- Battle of the Neva: Part of the Ingrian campaign (1708)
| Date | 29 August 1708 (O.S.) 30 August 1708 (Swedish calendar) 9 September 1708 (N.S.) |
| Location | Neva River, Russia59°57′10″N 31°02′10″E﻿ / ﻿59.95278°N 31.03611°E |
| Result | Swedish victory |
| Territorial changes | Swedes cross the Neva |

Belligerents
- Swedish Empire: Tsardom of Russia

Commanders and leaders
- Georg Lybecker: Fyodor Apraksin

Strength
- 2,000: 4,000–8,000

Casualties and losses
- 300: 377 to 900

= Battle of the Neva (1708) =

Battle of the Great Northern War (1708)

The Battle of the Neva took place on 9 September 1708, during the Ingrian campaign of 1708 during the Great Northern War.

==Prelude==
While Charles XII had started his offensive against Russia from his winter quarters in Saxony, the Swedish–Finnish army of 12,000–14,000 men under the command of Georg Lybecker went in field to interrupt and possibly capture the newly established ports and town of Saint Peterburg, which had been built on Swedish land. This was intended to draw the attention and troops from the main Russian army facing Charles. The Russian forces stationed in Russian-controlled Swedish Ingria consisted of 24,500 men of which the command had been appointed to Fyodor Apraksin. While having reached the river of Neva the Swedes under Lybecker prepared their crossing. Apraksin had fortified the opposite bank with about 8,000 men and several boats patrolling the river.

==Battle==
Lybecker first confused the Russian command of where the possible crossing were to be made and so, on 9 September, close to Teusina, his forces started the construction of the bridge. Meanwhile, two Russian brigantines spotted the work and started firing. The Swedes, however, responded with their own cannons and soon the Russian ships had to withdraw. Later after some smaller skirmishes, about 1,200 Swedes were across the river constructing fortifications. The Russians then counterattacked in full force, between 4,000 and 8,000 men. However, the Swedes made a fierce stand and the Russians were, after an hour of fighting including a hasty bayonet charge from the Swedes, soundly defeated leaving 900 men dead behind while having an unknown number of wounded. The Swedes claimed to have lost 86 men dead and 291 wounded in this action. While Russian sources, referring to later interrogations of Swedish prisoners, mention a Swedish loss of 200–303 killed and 100–210 wounded; the larger and more detailed figures coming from a Swedish quartermaster.

==Aftermath==
The battle had no real strategic effect as Lybeckers' force could not capture Saint Petersburg due to lack of heavy artillery.
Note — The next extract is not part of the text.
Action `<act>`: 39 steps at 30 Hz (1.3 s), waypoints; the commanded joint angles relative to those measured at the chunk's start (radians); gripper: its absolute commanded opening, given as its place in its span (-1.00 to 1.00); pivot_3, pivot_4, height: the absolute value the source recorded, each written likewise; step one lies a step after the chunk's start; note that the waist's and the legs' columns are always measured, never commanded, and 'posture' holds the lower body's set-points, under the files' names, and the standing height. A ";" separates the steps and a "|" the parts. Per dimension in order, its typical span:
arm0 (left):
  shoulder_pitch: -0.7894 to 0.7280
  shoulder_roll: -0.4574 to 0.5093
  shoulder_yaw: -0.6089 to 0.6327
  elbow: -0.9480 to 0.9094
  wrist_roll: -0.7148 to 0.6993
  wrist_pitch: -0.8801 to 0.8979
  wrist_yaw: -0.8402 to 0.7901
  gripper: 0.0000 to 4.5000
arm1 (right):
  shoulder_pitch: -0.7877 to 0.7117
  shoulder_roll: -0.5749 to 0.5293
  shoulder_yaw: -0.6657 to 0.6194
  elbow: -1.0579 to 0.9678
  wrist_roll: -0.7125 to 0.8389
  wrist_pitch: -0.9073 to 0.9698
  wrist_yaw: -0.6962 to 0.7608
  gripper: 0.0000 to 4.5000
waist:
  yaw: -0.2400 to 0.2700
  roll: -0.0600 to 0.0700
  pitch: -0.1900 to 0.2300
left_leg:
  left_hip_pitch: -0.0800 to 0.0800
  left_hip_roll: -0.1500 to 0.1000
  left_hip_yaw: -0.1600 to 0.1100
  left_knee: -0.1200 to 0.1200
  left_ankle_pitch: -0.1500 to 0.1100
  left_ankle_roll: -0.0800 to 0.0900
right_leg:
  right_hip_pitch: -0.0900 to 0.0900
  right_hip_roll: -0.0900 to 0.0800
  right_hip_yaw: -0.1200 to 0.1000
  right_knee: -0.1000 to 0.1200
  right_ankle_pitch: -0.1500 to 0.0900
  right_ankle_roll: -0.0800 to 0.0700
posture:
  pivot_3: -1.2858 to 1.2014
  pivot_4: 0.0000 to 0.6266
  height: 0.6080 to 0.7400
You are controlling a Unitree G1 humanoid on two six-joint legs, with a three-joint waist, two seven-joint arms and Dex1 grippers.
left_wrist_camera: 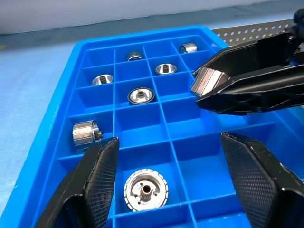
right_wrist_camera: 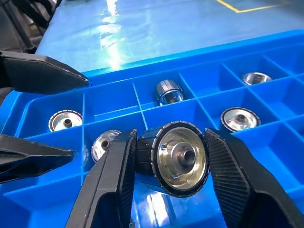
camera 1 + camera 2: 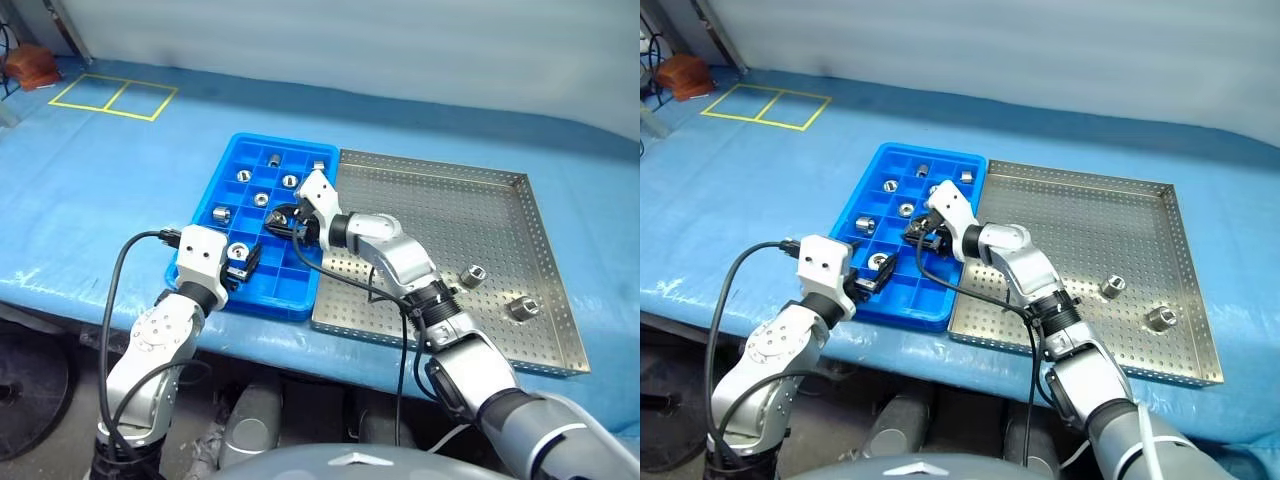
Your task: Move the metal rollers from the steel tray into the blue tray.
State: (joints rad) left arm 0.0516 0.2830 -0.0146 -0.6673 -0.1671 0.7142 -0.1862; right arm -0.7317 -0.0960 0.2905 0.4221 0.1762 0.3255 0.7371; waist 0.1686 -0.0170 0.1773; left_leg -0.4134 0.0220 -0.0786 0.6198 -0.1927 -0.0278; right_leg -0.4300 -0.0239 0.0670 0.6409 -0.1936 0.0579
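- The right claw (image 2: 171, 164) is clamped on a roller (image 2: 179, 159), its two black fingers (image 2: 118, 175) pressing the ribbed outer wall from either side, with the shiny end face and dark centre hole turned toward the wrist camera.
- In the left eye view this claw (image 3: 290, 222) hangs over the middle of the blue tray (image 3: 205, 195), centre of the frame, above an empty cell.
- The left claw (image 1: 166, 190) stands wide and holds nothing; it sits at the lower edge of the blue tray, lower left of centre in the left eye view (image 3: 240, 264), with a seated roller (image 1: 146, 190) in the cell between its fingers.
- Several more rollers already lie in cells toward the tray's upper part, some on end, some on their sides.
- Two rollers are left on the steel tray (image 3: 540, 240), right of centre: one (image 3: 472, 275) and another (image 3: 522, 308) just below and right of it, well apart from both claws.
- Handling, as a judgement: solid metal, so stiff and dense for its size, and not fragile; polished faces look slippery, and a roller on its side will likely roll on the perforated floor.
- Best hold is probably across the ribbed wall, as now, where the ribs give bite; pinching the smooth end faces risks a slip.
- Release low in the cell so it does not bounce out or tip onto a divider.
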 commanded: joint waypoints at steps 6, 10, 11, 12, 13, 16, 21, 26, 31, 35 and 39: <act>-0.001 0.023 -0.035 -0.052 0.005 0.007 -0.019 0.64 | -0.088 0.030 -0.057 0.183 -0.037 -0.109 -0.020 -0.14 | 0.036 0.000 0.000 | 0.000 0.000 0.000 -0.002 0.000 -0.001 | -0.001 0.000 0.000 0.000 -0.001 -0.001 | 0.43 -0.52 1.00; -0.007 0.027 -0.044 -0.044 0.004 0.007 -0.023 0.64 | -0.090 0.021 -0.064 0.194 -0.053 -0.126 -0.013 0.19 | 0.042 0.000 0.000 | 0.000 0.000 0.000 -0.002 0.000 -0.003 | -0.001 0.000 0.000 0.000 -0.001 -0.001 | 0.41 -0.52 1.00; -0.012 0.026 -0.047 -0.040 0.004 0.008 -0.024 0.64 | -0.087 0.017 -0.065 0.189 -0.060 -0.134 -0.019 0.30 | 0.042 0.000 0.000 | 0.000 0.000 0.000 -0.002 0.000 -0.003 | -0.001 0.000 0.000 0.000 -0.001 -0.001 | 0.41 -0.52 1.00; -0.017 0.027 -0.052 -0.036 0.003 0.008 -0.029 0.64 | -0.081 0.012 -0.067 0.179 -0.070 -0.148 -0.033 0.43 | 0.042 0.000 0.000 | 0.000 0.000 0.000 -0.002 0.000 -0.003 | -0.001 0.000 0.000 0.000 -0.001 -0.001 | 0.40 -0.52 1.00; -0.021 0.028 -0.056 -0.032 0.002 0.009 -0.033 0.64 | -0.075 0.010 -0.069 0.169 -0.077 -0.159 -0.045 0.59 | 0.042 0.000 0.000 | 0.000 0.000 0.000 -0.002 0.000 -0.004 | -0.001 0.000 0.000 -0.001 -0.001 -0.001 | 0.40 -0.52 1.00; -0.036 0.028 -0.069 -0.022 -0.003 0.008 -0.046 0.64 | -0.043 -0.007 -0.079 0.090 -0.071 -0.158 -0.046 0.70 | 0.040 0.000 0.000 | -0.001 0.001 0.000 -0.002 0.000 -0.005 | -0.002 0.000 0.000 -0.001 -0.001 -0.001 | 0.38 -0.52 1.00; -0.099 0.003 -0.106 0.018 -0.035 -0.003 -0.087 0.64 | 0.077 -0.078 -0.125 -0.222 -0.053 -0.060 -0.084 0.70 | 0.039 0.000 0.000 | -0.001 0.001 0.000 -0.003 0.000 -0.005 | -0.002 0.000 -0.001 -0.002 -0.001 -0.001 | 0.33 -0.52 1.00; -0.206 -0.017 -0.177 0.104 -0.062 -0.024 -0.172 0.64 | 0.226 -0.184 -0.201 -0.522 -0.079 0.134 -0.188 0.70 | 0.033 0.000 0.000 | -0.002 0.000 0.000 -0.001 0.001 -0.006 | -0.001 0.000 -0.001 -0.004 0.000 0.000 | 0.27 -0.52 1.00; -0.320 -0.011 -0.255 0.212 -0.066 -0.076 -0.285 0.64 | 0.392 -0.281 -0.267 -0.748 -0.142 0.343 -0.307 0.70 | -0.009 0.001 0.000 | -0.003 0.000 0.000 -0.001 0.000 -0.006 | 0.000 -0.001 -0.001 -0.007 0.000 0.000 | 0.18 -0.52 1.00; -0.380 -0.026 -0.285 0.287 -0.059 -0.113 -0.330 0.64 | 0.507 -0.306 -0.334 -0.899 -0.190 0.497 -0.406 0.70 | -0.064 0.001 0.000 | -0.005 0.000 0.000 -0.001 0.000 -0.005 | 0.000 -0.001 0.000 -0.010 0.001 0.002 | 0.12 -0.52 1.00; -0.398 -0.037 -0.320 0.318 -0.072 -0.132 -0.388 0.64 | 0.612 -0.332 -0.398 -1.003 -0.193 0.604 -0.430 0.70 | -0.121 0.001 0.000 | -0.005 0.000 0.001 0.000 -0.001 -0.004 | 0.001 -0.001 0.000 -0.012 0.001 0.003 | 0.08 -0.52 1.00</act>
State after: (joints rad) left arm -0.3330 0.2533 -0.3197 -0.3400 -0.2183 0.6104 -0.5458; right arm -0.1362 -0.4106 -0.0757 -0.5107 -0.0089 0.8954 0.3198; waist 0.0481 -0.0158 0.1769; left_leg -0.4179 0.0224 -0.0778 0.6197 -0.1936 -0.0315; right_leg -0.4285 -0.0248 0.0672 0.6293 -0.1921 0.0609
Instead, after some further campaigning in Russian-controlled Ingria, in which a battle was fought at Koporye, Lybecker ran out of supplies and had to retreat to the open water to get his army evacuated back to Finland. During the Evacuation of Kolkanpää, he had to slaughter and leave behind many of his well–needed horses, a circumstance which would have serious consequences in the Russian invasion of Finland.